* [What to do]:
Word for word, retype the first line of the records and every following line through the one containing "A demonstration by".

Dataset items:
:::::
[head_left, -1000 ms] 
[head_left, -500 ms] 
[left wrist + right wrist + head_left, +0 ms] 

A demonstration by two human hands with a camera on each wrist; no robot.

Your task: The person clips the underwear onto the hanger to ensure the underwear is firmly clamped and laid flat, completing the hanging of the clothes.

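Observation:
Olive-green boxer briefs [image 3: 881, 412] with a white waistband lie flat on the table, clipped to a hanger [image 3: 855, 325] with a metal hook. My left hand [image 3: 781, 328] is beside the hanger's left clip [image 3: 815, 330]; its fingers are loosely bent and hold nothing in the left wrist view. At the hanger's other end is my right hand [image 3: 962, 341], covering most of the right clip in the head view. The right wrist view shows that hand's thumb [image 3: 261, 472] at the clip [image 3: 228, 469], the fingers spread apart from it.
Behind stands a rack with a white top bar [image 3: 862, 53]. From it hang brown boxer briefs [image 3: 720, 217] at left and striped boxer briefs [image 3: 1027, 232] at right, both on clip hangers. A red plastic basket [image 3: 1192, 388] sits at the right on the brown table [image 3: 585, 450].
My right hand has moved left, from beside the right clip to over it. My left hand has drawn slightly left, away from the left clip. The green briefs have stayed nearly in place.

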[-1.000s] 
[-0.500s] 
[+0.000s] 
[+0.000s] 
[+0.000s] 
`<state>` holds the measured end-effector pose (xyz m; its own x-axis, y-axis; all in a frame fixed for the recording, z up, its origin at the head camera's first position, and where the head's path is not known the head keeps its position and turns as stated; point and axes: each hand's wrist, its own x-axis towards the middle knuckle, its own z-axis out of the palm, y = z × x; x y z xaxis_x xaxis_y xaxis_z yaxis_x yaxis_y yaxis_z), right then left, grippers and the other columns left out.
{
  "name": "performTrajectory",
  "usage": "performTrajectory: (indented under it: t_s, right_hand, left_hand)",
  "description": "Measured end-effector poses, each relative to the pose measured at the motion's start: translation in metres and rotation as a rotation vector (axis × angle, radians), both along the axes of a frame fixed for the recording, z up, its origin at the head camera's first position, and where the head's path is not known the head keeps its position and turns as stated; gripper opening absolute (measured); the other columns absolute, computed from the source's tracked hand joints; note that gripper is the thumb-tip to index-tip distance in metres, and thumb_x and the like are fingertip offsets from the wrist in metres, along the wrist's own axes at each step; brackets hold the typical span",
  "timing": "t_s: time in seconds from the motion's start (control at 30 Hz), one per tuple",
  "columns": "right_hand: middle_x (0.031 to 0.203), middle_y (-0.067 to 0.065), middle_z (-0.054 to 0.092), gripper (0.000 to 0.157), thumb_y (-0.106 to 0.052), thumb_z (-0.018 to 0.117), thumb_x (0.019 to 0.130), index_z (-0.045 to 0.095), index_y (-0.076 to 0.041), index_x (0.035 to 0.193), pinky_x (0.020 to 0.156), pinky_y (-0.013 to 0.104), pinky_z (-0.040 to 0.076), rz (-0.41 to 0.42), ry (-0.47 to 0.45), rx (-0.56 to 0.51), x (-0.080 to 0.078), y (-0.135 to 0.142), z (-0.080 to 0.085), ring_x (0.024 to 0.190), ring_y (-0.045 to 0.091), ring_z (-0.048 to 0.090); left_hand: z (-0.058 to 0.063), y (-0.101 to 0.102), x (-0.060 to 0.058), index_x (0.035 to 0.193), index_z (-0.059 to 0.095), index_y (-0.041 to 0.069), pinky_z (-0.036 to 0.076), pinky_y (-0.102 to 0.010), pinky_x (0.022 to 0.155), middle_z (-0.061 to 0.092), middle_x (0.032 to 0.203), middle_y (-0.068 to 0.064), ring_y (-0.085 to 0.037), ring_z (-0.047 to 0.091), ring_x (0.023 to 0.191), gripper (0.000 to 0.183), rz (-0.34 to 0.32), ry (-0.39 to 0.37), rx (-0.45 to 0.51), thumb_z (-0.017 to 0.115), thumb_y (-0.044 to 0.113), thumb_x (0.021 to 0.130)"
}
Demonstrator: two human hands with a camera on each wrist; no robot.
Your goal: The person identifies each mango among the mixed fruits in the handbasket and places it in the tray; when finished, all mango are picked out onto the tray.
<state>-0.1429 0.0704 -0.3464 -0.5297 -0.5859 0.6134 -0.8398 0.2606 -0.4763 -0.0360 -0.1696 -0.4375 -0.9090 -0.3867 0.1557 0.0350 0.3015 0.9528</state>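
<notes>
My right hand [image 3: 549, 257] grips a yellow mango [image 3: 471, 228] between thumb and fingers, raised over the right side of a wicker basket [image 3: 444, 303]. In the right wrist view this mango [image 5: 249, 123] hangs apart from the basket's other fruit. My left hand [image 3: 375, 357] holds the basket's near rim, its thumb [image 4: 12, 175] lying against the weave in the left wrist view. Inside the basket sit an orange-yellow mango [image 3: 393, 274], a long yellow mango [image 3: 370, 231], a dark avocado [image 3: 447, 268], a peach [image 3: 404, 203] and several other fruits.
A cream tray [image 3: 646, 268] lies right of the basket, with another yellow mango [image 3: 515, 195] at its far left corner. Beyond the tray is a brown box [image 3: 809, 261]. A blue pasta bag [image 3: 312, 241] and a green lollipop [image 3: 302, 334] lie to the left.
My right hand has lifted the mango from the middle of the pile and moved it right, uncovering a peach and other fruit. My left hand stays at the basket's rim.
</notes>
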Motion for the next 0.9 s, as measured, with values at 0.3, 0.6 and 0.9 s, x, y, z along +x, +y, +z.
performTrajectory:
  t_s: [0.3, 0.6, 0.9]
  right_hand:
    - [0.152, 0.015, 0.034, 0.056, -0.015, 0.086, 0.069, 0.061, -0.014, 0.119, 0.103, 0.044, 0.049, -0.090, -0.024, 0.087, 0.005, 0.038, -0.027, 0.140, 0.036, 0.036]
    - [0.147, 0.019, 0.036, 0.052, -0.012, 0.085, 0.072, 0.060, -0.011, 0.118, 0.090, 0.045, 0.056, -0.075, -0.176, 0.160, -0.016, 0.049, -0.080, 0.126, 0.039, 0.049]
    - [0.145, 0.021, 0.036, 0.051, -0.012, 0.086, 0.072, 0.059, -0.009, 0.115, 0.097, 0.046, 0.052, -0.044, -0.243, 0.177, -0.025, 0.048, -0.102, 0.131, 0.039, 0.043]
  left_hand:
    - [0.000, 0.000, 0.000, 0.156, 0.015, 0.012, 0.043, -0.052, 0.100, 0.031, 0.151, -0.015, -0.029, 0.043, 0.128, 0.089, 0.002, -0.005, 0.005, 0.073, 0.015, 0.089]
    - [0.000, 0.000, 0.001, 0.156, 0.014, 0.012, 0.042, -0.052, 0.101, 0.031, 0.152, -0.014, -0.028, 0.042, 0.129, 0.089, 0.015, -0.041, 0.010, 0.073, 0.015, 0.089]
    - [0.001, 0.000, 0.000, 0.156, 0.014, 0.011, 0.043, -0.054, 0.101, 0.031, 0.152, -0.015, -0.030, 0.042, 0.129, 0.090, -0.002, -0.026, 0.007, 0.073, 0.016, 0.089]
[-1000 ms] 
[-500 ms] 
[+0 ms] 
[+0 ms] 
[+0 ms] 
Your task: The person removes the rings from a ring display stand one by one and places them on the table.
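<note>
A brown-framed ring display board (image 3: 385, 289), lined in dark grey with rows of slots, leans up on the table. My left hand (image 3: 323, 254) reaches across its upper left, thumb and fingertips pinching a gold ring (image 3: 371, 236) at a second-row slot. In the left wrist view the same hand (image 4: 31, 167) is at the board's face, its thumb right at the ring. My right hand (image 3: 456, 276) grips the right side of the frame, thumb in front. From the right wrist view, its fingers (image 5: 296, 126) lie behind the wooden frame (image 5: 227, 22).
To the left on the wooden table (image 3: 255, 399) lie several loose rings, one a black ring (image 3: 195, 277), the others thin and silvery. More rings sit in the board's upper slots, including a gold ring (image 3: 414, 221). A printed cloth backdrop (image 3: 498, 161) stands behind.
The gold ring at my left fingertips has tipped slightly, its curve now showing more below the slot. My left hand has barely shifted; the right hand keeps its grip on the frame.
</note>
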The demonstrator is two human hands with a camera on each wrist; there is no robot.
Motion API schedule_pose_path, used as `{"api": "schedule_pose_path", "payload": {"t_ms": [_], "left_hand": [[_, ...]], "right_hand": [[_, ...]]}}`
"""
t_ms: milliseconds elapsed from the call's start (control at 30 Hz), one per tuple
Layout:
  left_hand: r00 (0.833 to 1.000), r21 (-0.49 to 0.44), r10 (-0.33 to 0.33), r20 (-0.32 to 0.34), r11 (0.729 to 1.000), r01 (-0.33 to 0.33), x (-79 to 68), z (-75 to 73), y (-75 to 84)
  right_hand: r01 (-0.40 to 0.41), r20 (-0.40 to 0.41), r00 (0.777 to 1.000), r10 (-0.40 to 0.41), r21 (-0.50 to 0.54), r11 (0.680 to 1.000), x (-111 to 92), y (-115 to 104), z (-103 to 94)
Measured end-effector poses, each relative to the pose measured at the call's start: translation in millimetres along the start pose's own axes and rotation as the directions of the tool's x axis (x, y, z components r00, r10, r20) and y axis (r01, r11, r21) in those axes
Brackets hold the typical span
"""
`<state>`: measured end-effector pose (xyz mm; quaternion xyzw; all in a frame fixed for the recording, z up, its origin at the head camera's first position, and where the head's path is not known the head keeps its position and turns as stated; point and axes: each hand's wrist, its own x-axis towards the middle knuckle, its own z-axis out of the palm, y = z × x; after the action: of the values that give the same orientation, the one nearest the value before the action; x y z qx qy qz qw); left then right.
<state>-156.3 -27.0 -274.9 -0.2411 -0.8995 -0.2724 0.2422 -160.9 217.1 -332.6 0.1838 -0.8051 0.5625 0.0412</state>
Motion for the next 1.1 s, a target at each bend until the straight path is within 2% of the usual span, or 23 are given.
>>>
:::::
* [Your response]:
[head_left, -1000 ms] 
[head_left, -500 ms] 
[left wrist + right wrist + head_left, +0 ms] 

A demonstration by two human hands with a camera on each wrist; no robot.

The work is done, and the output is complete.